Q. How do blondes pierce their ears?
A. They put tacks in their shoulder pads.

Q. What do you call a brunette with a blonde on either side?
A. An interpreter.

Q. What do you call a blonde between two brunettes?
A. A mental block.

Q. What do blondes do with their assholes in the morning?
A. Pack their lunch and send them to work.

Q. Did you hear about the blonde couple that were found frozen to death in their car at a drive-in movie theater?
A. They went to see "Closed for the Winter".

Q. What is the definition of the perfect woman?
A. A deaf and dumb blonde nymphomaniac whose father owns a pub.

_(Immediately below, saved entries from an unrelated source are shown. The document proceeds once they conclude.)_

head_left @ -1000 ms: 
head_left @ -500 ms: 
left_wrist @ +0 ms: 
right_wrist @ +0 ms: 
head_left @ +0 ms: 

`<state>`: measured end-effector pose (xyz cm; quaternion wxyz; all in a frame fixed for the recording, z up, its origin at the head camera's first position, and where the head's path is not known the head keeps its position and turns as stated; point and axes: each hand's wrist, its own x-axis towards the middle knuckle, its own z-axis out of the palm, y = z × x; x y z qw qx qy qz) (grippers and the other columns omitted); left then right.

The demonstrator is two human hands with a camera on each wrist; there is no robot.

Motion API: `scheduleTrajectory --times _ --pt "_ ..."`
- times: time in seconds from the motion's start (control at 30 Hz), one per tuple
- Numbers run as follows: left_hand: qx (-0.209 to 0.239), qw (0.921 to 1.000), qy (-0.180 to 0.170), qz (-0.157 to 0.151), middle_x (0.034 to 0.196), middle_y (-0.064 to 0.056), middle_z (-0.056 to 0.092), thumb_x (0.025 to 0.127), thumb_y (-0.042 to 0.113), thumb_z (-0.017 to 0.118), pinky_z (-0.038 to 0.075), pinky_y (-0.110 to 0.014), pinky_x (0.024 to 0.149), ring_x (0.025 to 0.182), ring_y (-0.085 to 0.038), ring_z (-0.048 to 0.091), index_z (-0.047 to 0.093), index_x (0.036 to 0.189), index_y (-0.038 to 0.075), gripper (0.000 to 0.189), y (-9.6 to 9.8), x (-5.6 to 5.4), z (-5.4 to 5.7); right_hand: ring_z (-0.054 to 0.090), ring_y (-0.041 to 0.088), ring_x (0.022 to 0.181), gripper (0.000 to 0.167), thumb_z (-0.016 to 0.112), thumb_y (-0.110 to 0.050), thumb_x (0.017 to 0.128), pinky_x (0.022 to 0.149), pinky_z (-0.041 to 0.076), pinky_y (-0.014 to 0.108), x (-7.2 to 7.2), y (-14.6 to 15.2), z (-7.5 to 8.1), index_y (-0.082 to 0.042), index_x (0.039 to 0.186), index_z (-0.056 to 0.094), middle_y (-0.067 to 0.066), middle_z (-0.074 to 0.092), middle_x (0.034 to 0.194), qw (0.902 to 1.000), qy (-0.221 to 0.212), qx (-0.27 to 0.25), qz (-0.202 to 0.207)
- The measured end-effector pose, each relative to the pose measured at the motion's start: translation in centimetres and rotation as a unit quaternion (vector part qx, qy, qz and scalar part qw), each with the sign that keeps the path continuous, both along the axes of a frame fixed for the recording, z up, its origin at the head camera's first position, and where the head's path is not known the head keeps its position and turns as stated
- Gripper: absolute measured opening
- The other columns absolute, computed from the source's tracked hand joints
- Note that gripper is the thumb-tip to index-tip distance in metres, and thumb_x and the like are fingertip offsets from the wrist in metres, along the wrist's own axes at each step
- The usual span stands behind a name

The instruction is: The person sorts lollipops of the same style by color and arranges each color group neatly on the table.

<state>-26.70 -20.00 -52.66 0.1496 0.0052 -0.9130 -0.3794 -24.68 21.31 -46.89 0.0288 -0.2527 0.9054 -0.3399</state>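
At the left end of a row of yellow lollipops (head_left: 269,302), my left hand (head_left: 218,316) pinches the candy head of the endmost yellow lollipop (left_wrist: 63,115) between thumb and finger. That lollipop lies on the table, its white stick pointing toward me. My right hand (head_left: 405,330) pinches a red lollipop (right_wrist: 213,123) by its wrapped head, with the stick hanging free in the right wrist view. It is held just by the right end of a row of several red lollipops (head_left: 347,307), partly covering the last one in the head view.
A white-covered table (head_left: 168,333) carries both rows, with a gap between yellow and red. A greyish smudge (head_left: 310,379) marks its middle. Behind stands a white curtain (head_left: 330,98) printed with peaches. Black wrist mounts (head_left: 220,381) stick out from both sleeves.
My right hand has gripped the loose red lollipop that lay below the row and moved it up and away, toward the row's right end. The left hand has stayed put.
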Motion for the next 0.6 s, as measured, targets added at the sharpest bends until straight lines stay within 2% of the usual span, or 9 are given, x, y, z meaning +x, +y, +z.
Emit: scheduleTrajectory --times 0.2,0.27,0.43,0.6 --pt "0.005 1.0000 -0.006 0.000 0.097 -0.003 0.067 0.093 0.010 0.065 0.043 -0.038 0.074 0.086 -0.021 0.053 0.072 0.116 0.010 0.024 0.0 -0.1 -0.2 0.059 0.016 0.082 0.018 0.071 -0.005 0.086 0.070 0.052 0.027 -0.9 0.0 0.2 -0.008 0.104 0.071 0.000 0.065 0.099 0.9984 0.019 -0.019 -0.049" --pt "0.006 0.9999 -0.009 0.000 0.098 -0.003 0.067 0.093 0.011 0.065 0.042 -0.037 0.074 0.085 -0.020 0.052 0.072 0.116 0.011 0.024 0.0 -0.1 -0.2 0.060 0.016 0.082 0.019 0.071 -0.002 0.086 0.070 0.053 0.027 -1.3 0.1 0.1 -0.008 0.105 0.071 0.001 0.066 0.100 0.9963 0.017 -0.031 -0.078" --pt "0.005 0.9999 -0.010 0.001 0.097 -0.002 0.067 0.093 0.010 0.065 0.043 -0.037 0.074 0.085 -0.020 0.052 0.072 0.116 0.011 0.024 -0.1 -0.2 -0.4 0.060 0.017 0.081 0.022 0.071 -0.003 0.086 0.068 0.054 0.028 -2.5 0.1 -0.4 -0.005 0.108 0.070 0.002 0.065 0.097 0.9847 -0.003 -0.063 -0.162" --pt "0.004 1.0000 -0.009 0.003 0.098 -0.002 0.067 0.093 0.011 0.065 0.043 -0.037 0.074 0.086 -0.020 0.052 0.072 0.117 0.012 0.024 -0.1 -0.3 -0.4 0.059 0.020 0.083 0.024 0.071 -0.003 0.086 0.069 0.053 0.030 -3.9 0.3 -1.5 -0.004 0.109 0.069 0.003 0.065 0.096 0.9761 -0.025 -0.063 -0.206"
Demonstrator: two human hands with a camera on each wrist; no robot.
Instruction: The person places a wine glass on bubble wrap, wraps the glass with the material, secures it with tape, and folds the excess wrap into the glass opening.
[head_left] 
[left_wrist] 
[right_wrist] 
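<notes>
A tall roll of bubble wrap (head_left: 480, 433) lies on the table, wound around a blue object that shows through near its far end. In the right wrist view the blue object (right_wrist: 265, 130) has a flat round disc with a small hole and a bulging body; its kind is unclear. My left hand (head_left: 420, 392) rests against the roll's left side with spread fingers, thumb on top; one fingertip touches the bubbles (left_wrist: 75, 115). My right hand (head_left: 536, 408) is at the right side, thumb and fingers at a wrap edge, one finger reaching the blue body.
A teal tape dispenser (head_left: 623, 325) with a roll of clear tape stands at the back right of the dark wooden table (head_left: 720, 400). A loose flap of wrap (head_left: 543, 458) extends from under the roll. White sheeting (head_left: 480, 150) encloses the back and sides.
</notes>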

Q. Why is a blonde like an old washing machine?
A. They both drip when they're fucked.

Q. How would a blond punctuate the following?. "Fun fun fun worry worry worry"
A. Fun period fun period fun NO PERIOD worry worry worry!

Q. Why is the blonde's brain the size of a pea in the morning?
A. It swells at night.

Q. A blonde is walking down the street with a pig under her arm. She passes a person who asks "Where did you get that?"
A. The pig says, "I won her in a raffle!"